Mobilisation française pour le Sahel: priorité à la lutte contre la pauvreté

Avant son voyage à l'ONU, Action contre la Faim, Oxfam France et le CCFD-Terre Solidaire alertent le Président Macron sur la tentation « de faire du développement un alibi des politiques sécuritaires et de contrôle des migrations », notamment au Sahel, région au monde où la faim a le plus augmenté en 2017.

« Ne pas écouter ceux qui nous appellent à l’aide, c’est croire que les murs et les frontières nous protègent. » Ainsi parlait, il y a tout juste un an à la tribune des Nations Unies, le Président Emmanuel Macron qui est vu aujourd’hui, par beaucoup, comme le dernier rempart du multilatéralisme face aux attaques des populistes de tous bords. Alors que le Président s’envole de nouveau vers New-York la semaine prochaine pour participer à sa seconde Assemblée générale de l’ONU, nos organisations alertent sur la dérive de la politique étrangère française, qui vise à conjuguer avec le développement, les enjeux sécuritaires et de migrations.

A la fin de l’été, le Président définissait les grandes priorités de la diplomatie française pour les mois et années à venir devant les ambassadeurs français réunis à Paris. Le modèle diplomatique du Président français, se focalise sur « les 3D » pour diplomatie, développement et défense. Une région concentre à elle seule une grande partie des ambitions françaises pour la mise en œuvre de ce modèle : le Sahel, et plus particulièrement le Burkina-Faso, le Mali, la Mauritanie, le Niger et le Tchad.
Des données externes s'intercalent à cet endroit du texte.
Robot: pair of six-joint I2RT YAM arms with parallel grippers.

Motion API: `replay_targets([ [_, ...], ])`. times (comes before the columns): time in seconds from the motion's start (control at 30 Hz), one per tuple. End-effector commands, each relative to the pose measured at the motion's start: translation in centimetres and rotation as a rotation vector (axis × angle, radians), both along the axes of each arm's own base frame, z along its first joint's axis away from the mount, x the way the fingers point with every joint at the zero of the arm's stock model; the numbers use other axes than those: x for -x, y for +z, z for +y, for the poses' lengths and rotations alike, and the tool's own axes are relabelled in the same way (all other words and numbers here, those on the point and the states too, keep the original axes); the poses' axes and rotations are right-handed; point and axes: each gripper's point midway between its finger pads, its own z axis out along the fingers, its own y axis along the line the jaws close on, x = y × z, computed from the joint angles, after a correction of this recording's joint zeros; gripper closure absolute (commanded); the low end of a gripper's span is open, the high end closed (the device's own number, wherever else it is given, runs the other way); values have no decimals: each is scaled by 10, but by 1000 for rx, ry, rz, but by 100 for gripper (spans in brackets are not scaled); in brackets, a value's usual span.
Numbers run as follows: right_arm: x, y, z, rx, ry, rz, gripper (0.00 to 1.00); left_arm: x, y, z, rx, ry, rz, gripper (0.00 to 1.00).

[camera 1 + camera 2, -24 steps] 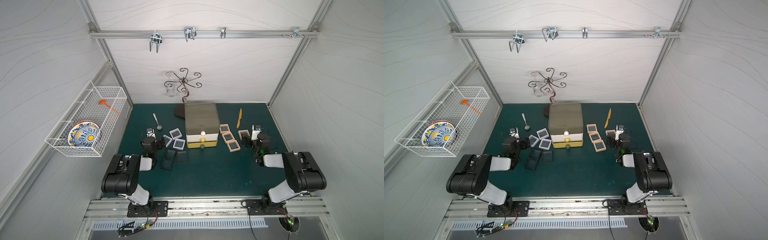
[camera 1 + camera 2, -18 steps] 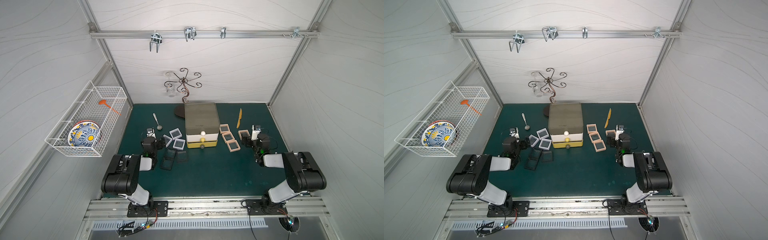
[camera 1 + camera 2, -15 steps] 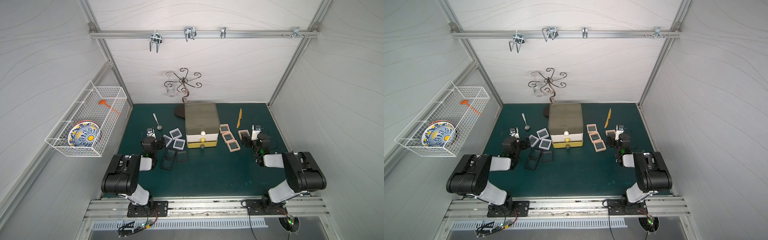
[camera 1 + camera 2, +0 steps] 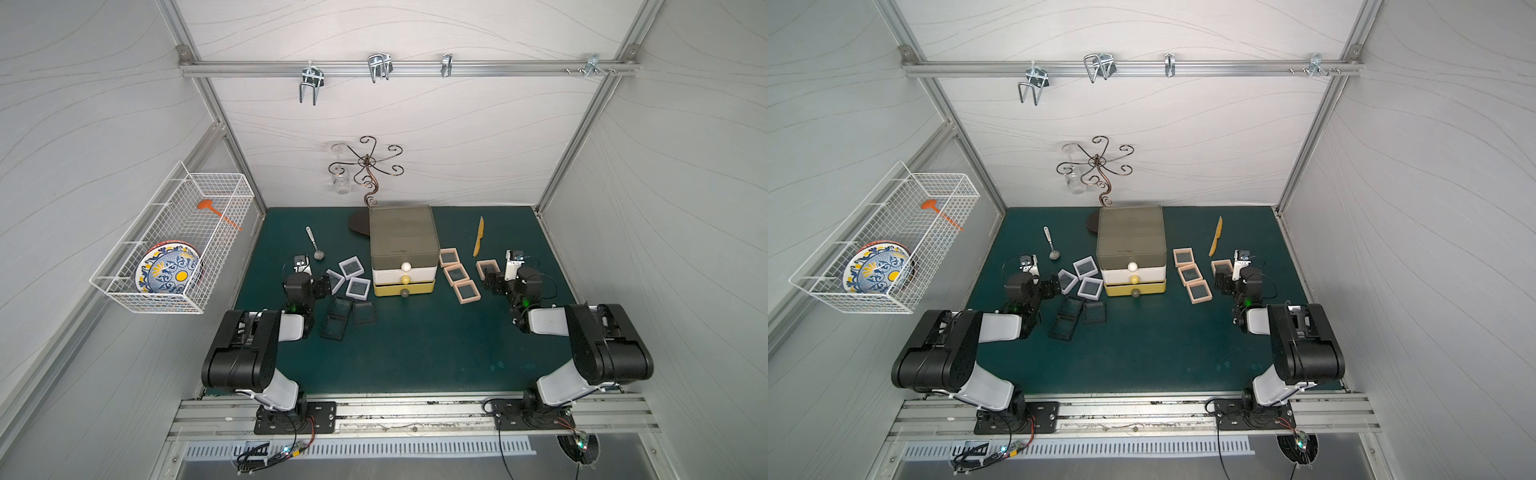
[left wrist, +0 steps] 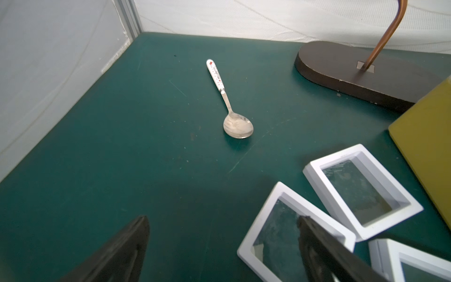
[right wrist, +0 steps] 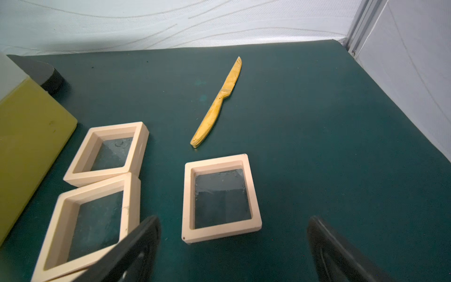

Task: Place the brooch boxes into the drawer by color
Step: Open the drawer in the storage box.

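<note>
We see nothing shifted since the frames a moment ago: both arms and every box lie as they did. The wire basket [image 4: 166,305] on the left wall holds a patterned plate [image 4: 168,274] and an orange utensil [image 4: 216,212]. The drawer [image 4: 403,241] at mid-table has all three tiers pushed in, so we cannot see inside.

The left gripper [image 4: 323,286] hovers with jaws spread wide and empty, just beside the nearest of three white brooch boxes [image 4: 334,279]. The black brooch boxes [image 4: 340,307] lie close by, toward the rail.

Right of the drawer, three peach brooch boxes [image 4: 456,273] sit in a row. A fourth peach brooch box [image 4: 487,266] lies just ahead of the right gripper [image 4: 493,284], whose jaws gape wide, holding nothing.
</note>
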Motion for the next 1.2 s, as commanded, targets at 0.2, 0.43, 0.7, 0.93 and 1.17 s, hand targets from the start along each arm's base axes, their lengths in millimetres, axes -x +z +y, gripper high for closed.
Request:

Le Sahel présente des enjeux diplomatiques et stratégiques, entre Maghreb et Afrique sub-saharienne, et sécuritaires, avec la lutte contre les groupes armés au Mali ou au Tchad, dans laquelle la France est partie prenante à travers l’opération Barkhane et son soutien au G5 Sahel.

Pour nos organisations présentes sur le terrain aux côtés des organisations de la société civile locale, le Sahel présente surtout des défis majeurs en termes de développement et d’aide humanitaire.

Le Sahel est traversé depuis une décennie par des crises alimentaires récurrentes, et selon le dernier rapport de la FAO, c’est la région au monde où la faim a le plus augmenté en 2017, avec près de 10 millions de personnes supplémentaires en insécurité alimentaire, une situation qui s’est encore dégradée cet été. Le changement climatique constitue un défi d’avenir mais aussi bel et bien une menace actuelle pour les populations locales. Faibles précipitations, pénuries d’eau et de pâturages, cet été, six millions de personnes avaient besoin d’aide alimentaire, avec un risque significatif de malnutrition aigüe pour 1,6 million d’enfants. Quelle a été la réponse du gouvernement français face à cette crise qui a suscité peu d’intérêt politique ?

Nos organisations questionnent cette approche des « 3D » qui risque de faire du développement un alibi des politiques sécuritaires et de contrôle des migrations. La priorité donnée à ces enjeux a des conséquences fortes sur les populations tant sur le respect de leurs droits que sur leurs moyens d’existence. Par exemple, les mesures prises dans le cadre de la lutte contre Boko Haram ont eu des conséquences dramatiques: l’accès restreint aux marchés locaux, aux zones de pêche, aux terres agricoles productives ont provoqué l’effondrement des revenus des ménages et une déstabilisation du commerce transfrontalier entre le Niger et le Nigeria.

Pour une approche réaliste du développement au Sahel et tenant compte des besoins des populations, il faut nécessairement mettre l’accent sur Démocratie, Droits Humains, Défis environnementaux et sociaux et Désendettement. Cela passe par la promotion d’espaces d’expression, de consultation et de participation des sociétés civiles locales et nécessite de s’attaquer aux causes structurelles des inégalités pour prévenir de futures crises.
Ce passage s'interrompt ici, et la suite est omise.